For more than two decades, Pat Gann negotiated with Atlanta’s mayoral staffs and its parks department, corporate officials, public relations personnel, homeowners, vendors, volunteers and employees, artists and food sales people, meeting almost round the clock for days on end.
To her, the pacey schedule was heaven, because the final product was the beloved Arts Festival of Atlanta, a multi-day extravaganza featuring dance and theatre performances, food, demonstrations, visual art, sculpture and stunning crafts. Held in Piedmont Park most years, the festival routinely drew more than a million visitors. At the close of each year’s event, Pat would be already focusing on future ones.
“There were big hurdles, but my mother loved it,” said Betsy Gann. “She was a dynamo and was never happier than when she was solving problems. She thrived on the process of getting things done.”
James Wiley, who managed facilities for the festival for 16 years, said Pat Gann was “unflappable. She dealt with the city and the parks department, and they could be difficult. She interacted with so many people, but never got anyone mad — she was very pleasant.”

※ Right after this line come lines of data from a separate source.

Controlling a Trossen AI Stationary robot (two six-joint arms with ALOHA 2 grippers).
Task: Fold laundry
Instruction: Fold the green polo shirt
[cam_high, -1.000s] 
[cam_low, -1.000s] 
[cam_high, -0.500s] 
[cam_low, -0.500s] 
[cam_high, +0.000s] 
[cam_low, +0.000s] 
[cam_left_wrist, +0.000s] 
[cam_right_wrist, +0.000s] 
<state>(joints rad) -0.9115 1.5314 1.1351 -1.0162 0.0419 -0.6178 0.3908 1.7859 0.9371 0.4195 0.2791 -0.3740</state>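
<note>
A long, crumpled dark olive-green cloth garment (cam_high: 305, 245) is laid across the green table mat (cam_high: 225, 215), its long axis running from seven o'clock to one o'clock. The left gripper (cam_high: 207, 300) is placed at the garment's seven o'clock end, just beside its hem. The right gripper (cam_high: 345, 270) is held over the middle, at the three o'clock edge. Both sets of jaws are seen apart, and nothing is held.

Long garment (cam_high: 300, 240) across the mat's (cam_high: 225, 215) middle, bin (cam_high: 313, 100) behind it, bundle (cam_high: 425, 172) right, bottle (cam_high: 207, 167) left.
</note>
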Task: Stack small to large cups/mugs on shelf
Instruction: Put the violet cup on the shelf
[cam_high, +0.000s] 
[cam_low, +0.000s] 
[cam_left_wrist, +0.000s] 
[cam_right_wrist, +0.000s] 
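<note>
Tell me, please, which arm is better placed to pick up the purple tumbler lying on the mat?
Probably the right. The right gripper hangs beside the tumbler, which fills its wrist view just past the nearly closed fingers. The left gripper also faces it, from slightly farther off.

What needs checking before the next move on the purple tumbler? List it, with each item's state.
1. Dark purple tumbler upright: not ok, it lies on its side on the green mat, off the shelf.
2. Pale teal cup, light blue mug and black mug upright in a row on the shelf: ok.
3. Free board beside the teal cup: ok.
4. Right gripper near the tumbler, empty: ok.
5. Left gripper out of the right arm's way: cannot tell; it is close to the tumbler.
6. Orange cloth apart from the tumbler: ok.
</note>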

Pat Davis Gann, 87, died June 14, seven months after a debilitating stroke, said daughter Whitney Gann. “One minute she was talking and driving and then she wasn’t.”
Gann was born on February 17, 1936, the only child of Edward and Emma Davis, in Washington, D.C. Her father worked for the state department and traveled to India to help with agricultural matters. Her mother was from Baton Rouge, and every Christmas — and sometimes Thanksgiving — Pat would make a gumbo with the turkey carcass, following her mother’s recipe.
“It was the best thing in the world, and I’m never going to have it again,” said Betsy Gann “There wasn’t a written recipe, she just made it.”
Her adventurous spirit led Pat into getting a pilot’s license as a teenager. She graduated from the University of Maryland with a math degree. After she married Archibald Gann, they moved to Atlanta, where he had a position with IBM. Nine months later, their first child was born, followed soon after by a second daughter and eventually by a son and another girl. Pat joined the Junior League and began volunteering, including her involvement with the creation of the Center for Puppetry Arts. She was working for a recruiting firm in 1976 when she spotted the job of directing the arts festival. At a friend’s suggestion, she applied and was hired.
The Arts Festival of Atlanta had grown rapidly from its 1954 backyard beginnings in Buckhead. The next year, it moved to Piedmont Park, gradually increasing in scope to include theatre and dance performances, sculpture, a curated arts display, children’s activities and an artists market.
“She wasn’t artistic, she was organized,” said Whitney Gann. As the youngest child in the family, Whitney just “hung out” at the festival the entire time it was going on and rode on the horses of the mounted police officers.
Pat had an “ability to get people to do what they didn’t want to and love her for it,” said Jennifer Gann. “All the charm just barely hid a will you didn’t want to cross.”
In 1979, the Alliance Theatre brought Richard Dreyfuss and Paul Winfield in a festival production of “Othello.” Regional and national artists exhibited. By 1985, almost 2.5 million people came to Piedmont Park for the festival, which seemed to unfold without a hitch.
“I loved working with Pat, she was always open to new ideas,” said retired University of Georgia art professor and artist Bill Paul of Athens. He curated visual art for the festival and remembered mounting important exhibitions in the Bathhouse space in the 1980s, including ones by Howardina Pindell and Betye Saar. He said he and Pat “tried to fairly represent the diversity and population of Atlanta community with a mixture of local and national artists.”
The Arts Festival of Atlanta moved from Piedmont Park in 1997 to Centennial Olympic Park in downtown Atlanta, where it ran into severe financial troubles. Pat resigned and the Atlanta Arts Festival was no more.
After retirement, Pat wanted something to do so she started walking dogs and taking care of cats. She liked having things on her calendar, Betsy Gann said, so she routinely lunched with friends when she wasn’t tending people’s pets. She was also “a news junkie,” her daughter said, until she had the stroke.
In addition to her daughters, Pat Gann is survived by a son, Edward Gann, and a granddaughter, Hollis Crosby.